### Problem details:
In the entries below, which lines run from the one containing "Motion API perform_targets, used" to the one containing "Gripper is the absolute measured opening"? Copy exactly those lines, ends included, and no others.

### Material supplied:
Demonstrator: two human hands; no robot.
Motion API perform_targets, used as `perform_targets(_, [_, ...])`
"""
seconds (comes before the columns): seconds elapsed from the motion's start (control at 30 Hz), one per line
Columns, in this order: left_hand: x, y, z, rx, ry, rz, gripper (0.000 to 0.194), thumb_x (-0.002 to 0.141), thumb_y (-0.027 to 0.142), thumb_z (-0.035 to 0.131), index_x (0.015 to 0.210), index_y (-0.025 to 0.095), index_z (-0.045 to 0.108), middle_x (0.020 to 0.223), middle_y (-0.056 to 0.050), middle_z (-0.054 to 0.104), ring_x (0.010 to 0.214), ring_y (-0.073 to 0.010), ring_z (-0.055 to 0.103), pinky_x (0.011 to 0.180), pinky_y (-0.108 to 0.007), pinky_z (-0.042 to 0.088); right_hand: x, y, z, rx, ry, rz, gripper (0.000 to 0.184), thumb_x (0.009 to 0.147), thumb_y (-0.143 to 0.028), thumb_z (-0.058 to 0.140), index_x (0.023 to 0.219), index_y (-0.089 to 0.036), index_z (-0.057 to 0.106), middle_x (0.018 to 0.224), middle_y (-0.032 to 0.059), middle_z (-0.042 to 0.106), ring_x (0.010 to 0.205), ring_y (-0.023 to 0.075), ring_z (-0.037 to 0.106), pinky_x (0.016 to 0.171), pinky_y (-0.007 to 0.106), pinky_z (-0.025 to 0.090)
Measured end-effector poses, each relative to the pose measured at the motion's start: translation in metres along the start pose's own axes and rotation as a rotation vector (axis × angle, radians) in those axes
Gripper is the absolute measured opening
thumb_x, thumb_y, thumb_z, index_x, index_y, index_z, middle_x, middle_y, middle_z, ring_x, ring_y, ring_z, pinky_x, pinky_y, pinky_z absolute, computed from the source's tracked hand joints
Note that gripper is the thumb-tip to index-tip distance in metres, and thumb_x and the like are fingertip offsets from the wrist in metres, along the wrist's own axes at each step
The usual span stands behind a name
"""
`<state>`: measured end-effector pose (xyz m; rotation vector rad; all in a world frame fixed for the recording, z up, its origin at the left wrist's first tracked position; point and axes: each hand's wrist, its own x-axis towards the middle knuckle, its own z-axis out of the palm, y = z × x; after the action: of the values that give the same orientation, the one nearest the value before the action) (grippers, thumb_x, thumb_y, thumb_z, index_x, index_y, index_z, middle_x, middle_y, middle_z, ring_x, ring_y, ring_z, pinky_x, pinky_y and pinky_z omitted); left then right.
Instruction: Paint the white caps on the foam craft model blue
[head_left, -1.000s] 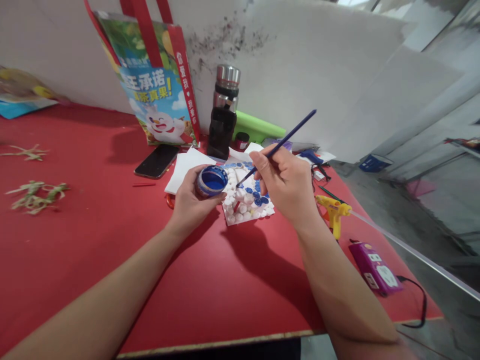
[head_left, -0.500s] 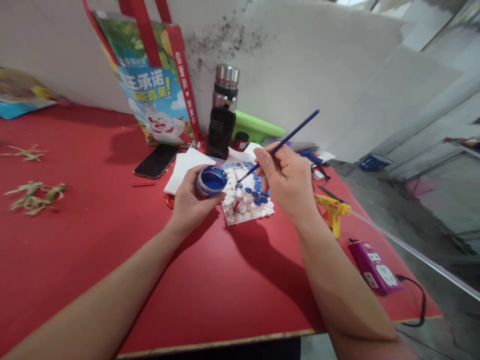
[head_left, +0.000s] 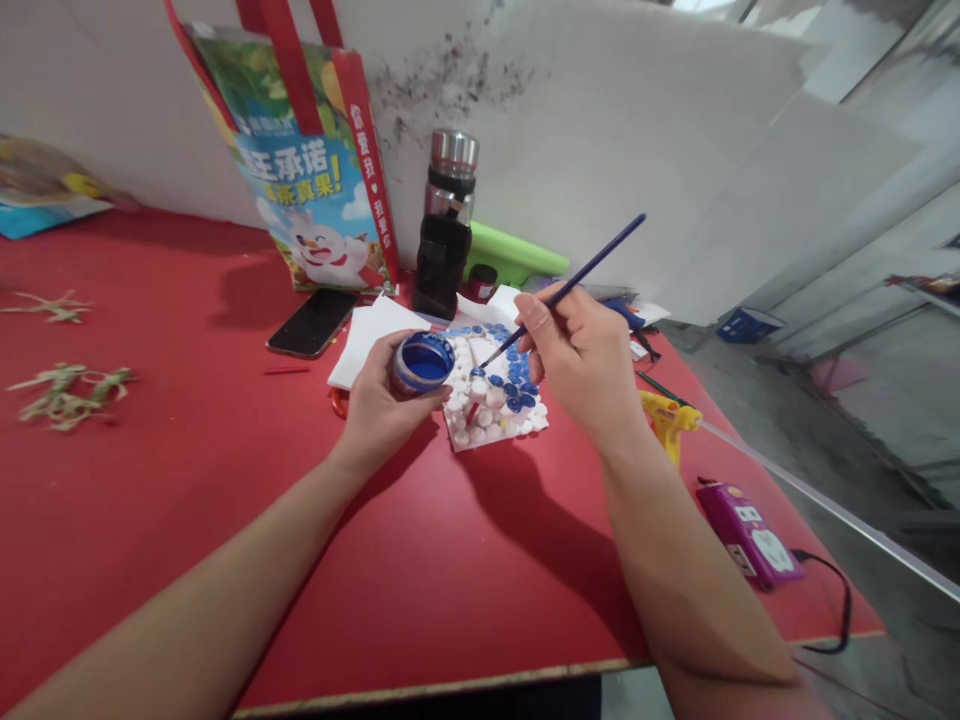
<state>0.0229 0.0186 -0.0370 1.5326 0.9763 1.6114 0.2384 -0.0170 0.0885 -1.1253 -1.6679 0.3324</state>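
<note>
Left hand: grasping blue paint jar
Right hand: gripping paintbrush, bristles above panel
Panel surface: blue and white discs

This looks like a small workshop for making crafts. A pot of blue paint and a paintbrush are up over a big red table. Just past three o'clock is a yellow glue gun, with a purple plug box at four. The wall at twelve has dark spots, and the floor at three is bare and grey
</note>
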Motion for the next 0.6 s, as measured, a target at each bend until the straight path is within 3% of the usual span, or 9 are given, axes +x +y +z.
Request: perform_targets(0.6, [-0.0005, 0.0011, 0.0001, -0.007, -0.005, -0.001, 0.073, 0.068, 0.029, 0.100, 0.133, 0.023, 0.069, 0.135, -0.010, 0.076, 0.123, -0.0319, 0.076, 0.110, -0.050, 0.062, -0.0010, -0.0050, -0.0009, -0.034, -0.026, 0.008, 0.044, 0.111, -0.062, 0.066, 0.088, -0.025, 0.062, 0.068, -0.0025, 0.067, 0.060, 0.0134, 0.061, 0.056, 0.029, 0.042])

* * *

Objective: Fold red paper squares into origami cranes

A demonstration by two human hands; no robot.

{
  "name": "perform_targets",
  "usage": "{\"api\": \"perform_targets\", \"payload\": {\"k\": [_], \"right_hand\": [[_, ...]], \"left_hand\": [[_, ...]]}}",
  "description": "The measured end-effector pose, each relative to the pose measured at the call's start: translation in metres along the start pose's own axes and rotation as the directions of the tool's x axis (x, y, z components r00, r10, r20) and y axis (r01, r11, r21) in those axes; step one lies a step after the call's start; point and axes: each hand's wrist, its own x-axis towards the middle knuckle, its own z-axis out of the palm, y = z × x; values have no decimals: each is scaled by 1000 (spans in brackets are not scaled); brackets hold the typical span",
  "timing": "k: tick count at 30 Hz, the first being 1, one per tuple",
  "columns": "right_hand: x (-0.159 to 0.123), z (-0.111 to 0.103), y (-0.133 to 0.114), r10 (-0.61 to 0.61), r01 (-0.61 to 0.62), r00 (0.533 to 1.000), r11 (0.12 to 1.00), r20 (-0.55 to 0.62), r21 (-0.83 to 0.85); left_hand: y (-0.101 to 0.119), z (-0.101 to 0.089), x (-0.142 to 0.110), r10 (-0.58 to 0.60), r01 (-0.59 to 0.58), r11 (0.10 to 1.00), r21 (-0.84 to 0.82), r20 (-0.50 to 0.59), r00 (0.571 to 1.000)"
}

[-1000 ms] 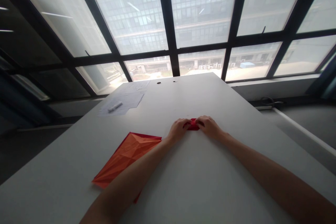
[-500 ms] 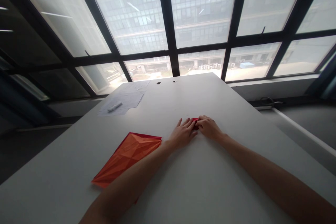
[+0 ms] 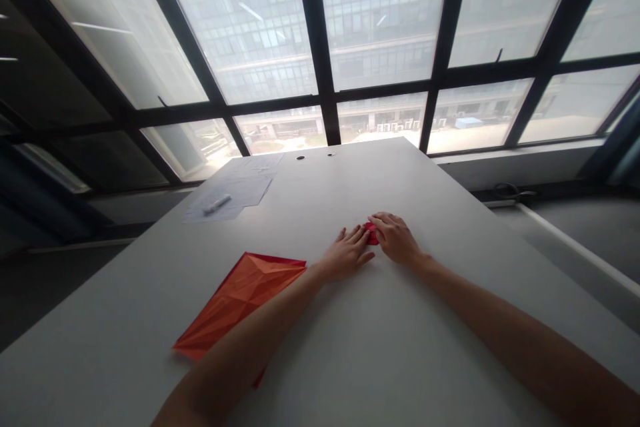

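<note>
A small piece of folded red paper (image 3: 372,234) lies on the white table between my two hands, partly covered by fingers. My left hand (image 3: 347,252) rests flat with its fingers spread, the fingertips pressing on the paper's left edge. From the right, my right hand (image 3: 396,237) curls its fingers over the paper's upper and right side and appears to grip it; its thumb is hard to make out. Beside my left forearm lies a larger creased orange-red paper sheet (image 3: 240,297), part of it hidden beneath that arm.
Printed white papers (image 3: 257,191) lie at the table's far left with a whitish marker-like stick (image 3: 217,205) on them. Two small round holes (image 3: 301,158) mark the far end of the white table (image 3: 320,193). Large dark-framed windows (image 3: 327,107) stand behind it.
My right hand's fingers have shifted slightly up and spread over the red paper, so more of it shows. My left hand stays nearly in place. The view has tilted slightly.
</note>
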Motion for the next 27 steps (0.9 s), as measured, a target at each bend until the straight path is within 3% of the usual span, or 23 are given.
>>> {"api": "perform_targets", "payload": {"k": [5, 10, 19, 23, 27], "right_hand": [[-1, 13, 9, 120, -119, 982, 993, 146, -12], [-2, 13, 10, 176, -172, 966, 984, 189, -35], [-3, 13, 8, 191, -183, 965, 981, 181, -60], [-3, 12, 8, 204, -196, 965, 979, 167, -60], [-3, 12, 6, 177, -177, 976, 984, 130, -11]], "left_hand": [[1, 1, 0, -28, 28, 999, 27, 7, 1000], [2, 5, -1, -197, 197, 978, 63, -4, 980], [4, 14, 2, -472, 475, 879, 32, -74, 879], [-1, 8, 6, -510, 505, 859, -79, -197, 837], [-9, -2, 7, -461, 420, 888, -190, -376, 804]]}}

### Task response:
Motion API perform_targets, used as `perform_targets(_, [_, ...])`
"""
seconds (comes before the columns): seconds elapsed from the motion's start (control at 30 Hz), one per line
Columns, in this order: left_hand: x, y, z, rx, ry, rz, gripper (0.000 to 0.194), thumb_x (-0.002 to 0.141), thumb_y (-0.027 to 0.142), thumb_z (-0.035 to 0.131), index_x (0.015 to 0.210), index_y (-0.025 to 0.095), index_z (-0.045 to 0.108), middle_x (0.020 to 0.223), middle_y (-0.056 to 0.050), middle_z (-0.054 to 0.104), ring_x (0.010 to 0.214), ring_y (-0.073 to 0.010), ring_z (-0.055 to 0.103), pinky_x (0.011 to 0.180), pinky_y (-0.108 to 0.007), pinky_z (-0.042 to 0.088); right_hand: x, y, z, rx, ry, rz, gripper (0.000 to 0.184), thumb_x (0.009 to 0.147), thumb_y (-0.143 to 0.028), thumb_z (-0.058 to 0.140), index_x (0.023 to 0.219), index_y (-0.089 to 0.036), index_z (-0.057 to 0.106), middle_x (0.018 to 0.224), middle_y (-0.032 to 0.059), middle_z (-0.042 to 0.106), ring_x (0.010 to 0.205), ring_y (-0.023 to 0.075), ring_z (-0.037 to 0.106), pinky_x (0.016 to 0.171), pinky_y (-0.007 to 0.106), pinky_z (-0.025 to 0.090)
Measured end-effector poses, each relative to the pose measured at the motion's start: translation in metres along the start pose's own axes and rotation as a rotation vector (axis × angle, radians) in those axes
Gripper is the absolute measured opening

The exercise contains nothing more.